Seu Júlio
* Por
Núbia Araujo Nonato do Amaral
Seu Júlio não é o mais
velho dos filhos da finada dona Ziza, mas com certeza é o que mais aprontou. Não
podia ver rabo de saia e lá ia ele. Até que, enlaçado pelo destino, se casou e
produziu uma renque de filhos. Somente as meninas vingaram. Deus sabe o por quê.
Era um pai estilo
trovoada. Quando rugia, até a molecada corria. Alguns se enfiavam embaixo da
cama. Aliás, foi numa dessas incursões que encontrei o laço do meu cabelo,
sumido há tempos...
Gostávamos quando ele
estava de serviço.

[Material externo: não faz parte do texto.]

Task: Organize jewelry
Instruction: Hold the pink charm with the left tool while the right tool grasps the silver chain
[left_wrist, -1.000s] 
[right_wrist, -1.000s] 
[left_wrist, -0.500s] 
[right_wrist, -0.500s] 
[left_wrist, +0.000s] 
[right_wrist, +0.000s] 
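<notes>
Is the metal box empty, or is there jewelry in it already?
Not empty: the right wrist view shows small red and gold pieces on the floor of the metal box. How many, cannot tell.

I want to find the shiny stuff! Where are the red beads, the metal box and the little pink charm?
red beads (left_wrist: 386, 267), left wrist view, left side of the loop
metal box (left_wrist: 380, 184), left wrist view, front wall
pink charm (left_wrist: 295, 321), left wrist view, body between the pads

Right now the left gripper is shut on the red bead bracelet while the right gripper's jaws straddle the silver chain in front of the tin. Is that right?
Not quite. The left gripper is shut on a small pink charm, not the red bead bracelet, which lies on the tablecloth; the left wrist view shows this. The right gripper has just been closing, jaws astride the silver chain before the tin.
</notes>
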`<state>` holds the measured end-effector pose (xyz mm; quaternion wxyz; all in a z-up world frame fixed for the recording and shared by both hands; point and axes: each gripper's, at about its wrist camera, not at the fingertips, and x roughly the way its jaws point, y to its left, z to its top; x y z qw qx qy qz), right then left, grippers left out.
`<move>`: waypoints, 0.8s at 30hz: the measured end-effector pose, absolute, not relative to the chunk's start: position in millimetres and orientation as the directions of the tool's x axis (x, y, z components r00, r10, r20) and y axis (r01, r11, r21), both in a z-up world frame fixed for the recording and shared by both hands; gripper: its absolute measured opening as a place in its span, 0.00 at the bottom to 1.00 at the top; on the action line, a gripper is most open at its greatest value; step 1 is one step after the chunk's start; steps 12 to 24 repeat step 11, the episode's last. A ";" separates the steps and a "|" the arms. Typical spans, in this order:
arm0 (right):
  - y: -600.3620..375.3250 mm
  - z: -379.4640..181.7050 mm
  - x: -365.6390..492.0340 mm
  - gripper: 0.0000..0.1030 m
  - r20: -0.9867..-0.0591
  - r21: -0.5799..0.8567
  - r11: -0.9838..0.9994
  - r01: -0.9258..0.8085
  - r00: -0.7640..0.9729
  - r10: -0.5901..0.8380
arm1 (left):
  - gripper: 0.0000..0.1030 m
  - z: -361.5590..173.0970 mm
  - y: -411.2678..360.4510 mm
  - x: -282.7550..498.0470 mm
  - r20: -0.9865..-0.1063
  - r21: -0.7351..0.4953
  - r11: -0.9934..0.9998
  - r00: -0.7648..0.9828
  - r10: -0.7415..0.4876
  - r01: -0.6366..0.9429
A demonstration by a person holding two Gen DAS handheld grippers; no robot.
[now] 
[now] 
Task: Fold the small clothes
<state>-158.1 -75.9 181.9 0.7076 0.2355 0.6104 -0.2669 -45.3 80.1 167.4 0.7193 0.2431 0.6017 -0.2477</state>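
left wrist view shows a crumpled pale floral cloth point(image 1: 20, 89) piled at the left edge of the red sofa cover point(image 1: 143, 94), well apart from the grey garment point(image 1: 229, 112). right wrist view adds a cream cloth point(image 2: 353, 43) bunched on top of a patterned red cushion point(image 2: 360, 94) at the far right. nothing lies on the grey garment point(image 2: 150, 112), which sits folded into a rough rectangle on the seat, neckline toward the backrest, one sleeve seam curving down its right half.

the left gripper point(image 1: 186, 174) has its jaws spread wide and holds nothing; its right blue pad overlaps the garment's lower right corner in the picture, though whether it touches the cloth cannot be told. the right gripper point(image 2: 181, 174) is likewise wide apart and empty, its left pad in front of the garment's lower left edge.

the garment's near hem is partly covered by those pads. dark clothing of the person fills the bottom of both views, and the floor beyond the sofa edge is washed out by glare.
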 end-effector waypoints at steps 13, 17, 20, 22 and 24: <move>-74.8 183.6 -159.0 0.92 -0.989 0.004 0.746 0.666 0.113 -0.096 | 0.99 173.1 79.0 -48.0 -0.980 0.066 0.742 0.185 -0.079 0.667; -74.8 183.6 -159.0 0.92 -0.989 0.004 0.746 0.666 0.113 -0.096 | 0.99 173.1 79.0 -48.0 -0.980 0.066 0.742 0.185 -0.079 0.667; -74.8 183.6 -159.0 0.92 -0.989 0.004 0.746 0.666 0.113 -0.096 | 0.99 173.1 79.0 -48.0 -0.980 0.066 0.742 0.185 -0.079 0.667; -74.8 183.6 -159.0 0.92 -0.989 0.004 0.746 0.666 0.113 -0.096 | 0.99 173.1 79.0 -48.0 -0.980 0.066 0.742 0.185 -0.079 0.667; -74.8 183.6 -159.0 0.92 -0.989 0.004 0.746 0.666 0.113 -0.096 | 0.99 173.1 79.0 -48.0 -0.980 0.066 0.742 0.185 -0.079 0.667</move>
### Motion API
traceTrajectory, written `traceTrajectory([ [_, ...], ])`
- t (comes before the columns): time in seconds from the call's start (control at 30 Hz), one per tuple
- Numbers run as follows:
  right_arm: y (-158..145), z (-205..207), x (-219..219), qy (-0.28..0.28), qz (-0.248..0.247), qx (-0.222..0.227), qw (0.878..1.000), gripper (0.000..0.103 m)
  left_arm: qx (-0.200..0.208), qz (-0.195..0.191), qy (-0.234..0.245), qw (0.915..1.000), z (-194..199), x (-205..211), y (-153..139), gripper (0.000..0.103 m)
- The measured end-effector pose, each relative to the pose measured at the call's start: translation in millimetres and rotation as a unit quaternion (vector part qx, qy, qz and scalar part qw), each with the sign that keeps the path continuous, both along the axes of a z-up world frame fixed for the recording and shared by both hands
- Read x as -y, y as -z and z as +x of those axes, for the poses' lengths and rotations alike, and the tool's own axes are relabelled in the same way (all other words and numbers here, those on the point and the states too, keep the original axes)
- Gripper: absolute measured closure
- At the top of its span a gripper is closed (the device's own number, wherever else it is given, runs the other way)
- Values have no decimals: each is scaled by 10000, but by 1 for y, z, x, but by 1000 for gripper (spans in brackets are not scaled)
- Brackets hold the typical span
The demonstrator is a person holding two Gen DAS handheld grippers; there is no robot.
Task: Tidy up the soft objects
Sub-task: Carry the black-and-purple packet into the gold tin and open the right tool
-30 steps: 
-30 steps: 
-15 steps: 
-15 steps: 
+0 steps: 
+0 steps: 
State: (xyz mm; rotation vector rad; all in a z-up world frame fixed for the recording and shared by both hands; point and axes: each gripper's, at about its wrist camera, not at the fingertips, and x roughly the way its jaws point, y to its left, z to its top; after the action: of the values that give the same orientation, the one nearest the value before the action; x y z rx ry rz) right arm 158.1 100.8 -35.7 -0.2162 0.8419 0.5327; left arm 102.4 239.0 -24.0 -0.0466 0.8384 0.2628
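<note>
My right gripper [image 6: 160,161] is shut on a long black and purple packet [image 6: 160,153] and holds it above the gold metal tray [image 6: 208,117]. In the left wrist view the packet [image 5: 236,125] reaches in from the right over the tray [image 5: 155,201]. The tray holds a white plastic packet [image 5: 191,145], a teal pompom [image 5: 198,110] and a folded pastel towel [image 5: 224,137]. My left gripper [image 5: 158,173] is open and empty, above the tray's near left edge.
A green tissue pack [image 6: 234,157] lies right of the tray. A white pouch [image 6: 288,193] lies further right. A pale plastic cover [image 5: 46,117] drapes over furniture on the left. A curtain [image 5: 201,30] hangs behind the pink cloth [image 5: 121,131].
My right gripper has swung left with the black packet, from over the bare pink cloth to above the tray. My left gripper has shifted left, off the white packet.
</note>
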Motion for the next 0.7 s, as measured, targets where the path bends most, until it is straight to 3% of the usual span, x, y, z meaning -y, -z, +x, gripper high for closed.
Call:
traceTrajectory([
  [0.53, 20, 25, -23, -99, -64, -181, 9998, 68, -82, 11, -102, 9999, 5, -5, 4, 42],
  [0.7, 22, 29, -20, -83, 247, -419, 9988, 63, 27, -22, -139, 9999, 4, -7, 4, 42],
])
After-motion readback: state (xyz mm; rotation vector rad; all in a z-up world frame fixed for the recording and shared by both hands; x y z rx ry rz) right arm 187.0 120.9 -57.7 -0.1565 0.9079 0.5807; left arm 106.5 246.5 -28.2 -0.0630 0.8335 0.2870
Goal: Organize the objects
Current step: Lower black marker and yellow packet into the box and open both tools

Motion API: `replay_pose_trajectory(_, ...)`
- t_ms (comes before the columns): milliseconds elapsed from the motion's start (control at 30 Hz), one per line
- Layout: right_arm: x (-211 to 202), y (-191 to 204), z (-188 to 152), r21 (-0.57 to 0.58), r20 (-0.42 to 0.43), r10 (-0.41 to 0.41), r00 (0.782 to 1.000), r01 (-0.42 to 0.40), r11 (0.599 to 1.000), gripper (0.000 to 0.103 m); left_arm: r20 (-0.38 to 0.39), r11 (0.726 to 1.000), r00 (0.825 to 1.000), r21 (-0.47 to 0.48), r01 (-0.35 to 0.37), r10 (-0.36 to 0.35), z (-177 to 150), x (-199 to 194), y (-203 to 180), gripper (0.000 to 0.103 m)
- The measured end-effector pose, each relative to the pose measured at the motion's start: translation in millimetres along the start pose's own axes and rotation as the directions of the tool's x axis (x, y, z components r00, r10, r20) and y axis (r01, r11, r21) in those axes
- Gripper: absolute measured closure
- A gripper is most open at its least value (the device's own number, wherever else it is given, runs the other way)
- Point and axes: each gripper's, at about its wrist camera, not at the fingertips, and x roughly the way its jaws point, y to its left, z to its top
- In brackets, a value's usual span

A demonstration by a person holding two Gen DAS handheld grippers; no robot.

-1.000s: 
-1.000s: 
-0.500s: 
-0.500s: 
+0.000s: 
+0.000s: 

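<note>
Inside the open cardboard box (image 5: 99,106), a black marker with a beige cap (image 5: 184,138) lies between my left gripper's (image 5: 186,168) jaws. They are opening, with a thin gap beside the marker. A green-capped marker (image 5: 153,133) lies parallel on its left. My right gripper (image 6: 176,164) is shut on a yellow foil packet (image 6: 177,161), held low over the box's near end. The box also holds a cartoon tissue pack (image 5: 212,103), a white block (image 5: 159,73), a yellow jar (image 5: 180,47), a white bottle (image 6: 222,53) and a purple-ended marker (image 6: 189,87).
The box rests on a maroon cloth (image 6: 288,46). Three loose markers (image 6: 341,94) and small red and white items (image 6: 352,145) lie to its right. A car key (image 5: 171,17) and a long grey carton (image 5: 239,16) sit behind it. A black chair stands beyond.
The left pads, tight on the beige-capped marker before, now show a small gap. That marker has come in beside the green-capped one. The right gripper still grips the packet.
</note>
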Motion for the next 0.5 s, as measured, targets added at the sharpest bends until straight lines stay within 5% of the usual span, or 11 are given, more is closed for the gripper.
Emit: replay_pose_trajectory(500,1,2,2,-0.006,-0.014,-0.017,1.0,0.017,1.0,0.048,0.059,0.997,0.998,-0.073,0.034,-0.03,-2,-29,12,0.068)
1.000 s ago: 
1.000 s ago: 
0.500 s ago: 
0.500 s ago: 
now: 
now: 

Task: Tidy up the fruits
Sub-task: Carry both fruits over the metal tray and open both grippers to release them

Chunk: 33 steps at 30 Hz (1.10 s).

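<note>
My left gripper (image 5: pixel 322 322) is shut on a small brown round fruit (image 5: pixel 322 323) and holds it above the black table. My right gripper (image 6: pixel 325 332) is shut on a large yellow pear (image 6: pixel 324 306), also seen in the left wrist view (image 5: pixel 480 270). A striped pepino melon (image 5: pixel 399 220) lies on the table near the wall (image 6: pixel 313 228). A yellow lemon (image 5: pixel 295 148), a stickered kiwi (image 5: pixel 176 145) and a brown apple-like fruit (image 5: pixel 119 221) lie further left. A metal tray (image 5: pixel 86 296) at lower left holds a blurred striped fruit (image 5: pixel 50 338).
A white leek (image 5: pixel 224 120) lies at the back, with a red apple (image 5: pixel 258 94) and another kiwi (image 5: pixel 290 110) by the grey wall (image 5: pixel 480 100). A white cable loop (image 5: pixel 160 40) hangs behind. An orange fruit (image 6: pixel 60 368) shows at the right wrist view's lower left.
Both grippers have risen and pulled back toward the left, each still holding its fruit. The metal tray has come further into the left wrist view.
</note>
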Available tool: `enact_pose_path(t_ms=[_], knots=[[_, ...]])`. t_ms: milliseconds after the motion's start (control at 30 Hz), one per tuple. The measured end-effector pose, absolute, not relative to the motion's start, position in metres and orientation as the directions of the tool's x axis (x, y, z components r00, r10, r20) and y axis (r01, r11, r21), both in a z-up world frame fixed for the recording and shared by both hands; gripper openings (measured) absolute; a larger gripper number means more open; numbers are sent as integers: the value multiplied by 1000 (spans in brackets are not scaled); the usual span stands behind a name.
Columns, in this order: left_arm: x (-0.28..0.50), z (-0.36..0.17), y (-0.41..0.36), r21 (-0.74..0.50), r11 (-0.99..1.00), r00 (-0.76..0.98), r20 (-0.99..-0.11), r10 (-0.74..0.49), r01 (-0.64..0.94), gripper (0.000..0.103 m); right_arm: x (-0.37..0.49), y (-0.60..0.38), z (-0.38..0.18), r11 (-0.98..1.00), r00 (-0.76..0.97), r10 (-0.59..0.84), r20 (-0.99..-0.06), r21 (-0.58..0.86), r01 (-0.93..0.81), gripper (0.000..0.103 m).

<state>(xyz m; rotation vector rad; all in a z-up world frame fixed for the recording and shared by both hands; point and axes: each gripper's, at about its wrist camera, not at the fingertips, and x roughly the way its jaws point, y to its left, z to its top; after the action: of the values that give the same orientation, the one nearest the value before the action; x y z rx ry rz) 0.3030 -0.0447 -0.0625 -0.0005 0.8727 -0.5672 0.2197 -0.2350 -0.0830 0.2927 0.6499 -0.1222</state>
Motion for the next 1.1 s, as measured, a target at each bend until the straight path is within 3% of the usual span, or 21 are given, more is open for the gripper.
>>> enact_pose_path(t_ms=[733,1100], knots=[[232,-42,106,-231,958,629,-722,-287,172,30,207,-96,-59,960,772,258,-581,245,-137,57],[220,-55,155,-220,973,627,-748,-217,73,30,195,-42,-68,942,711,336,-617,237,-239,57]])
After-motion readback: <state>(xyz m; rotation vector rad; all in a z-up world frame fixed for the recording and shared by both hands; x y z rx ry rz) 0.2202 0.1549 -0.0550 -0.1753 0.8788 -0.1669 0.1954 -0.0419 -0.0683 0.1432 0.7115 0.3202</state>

Aquele pequenino universo que habitávamos virava imensidão e
a gente danava a fazer besteira. "Pegávamos emprestado" frutas no
quintal do Zé Turco, revirávamos seu lixo. Podem crer, era lixo dos bons.
Criança, minha gente,
não se aperta. Se a barriguinha tá cheia, o resto é lucro. Nunca passamos fome
nessa vida, uma fartura de dar gosto. "Fartava" quase tudo, mas meu
pai sempre dava um jeito. Carne? Tinha não senhor. Leite, ovos e frutas?
Ihhhhh...
Ah! Mas tinha o quintal
do vizinho, aquele do lixo bom. Já vi seu Júlio chorar algumas vezes. Uma doeu
em mim, embora eu não entendesse. Foi quando minha mãe perdeu um anjinho, nosso
irmãozinho. Chorou também num certo Natal, em que não havia nada sobre a mesa e
ainda assim nos sentamos e ouvimos a oração de minha mãe.
Suspiro bem comprido
agora na certeza de uma saudade velada. Meu pai ainda vive, mas o seu Júlio de
minhas memórias já adormeceu há muito tempo...
* Poetisa, contista, cronista e colunista do
Literário
Época de reinventar o passado para adocicar o Natal. Uma maneira muito bonita de ver a pobreza e a falta de memória do seu pai, Núbia. Amolece até a alma.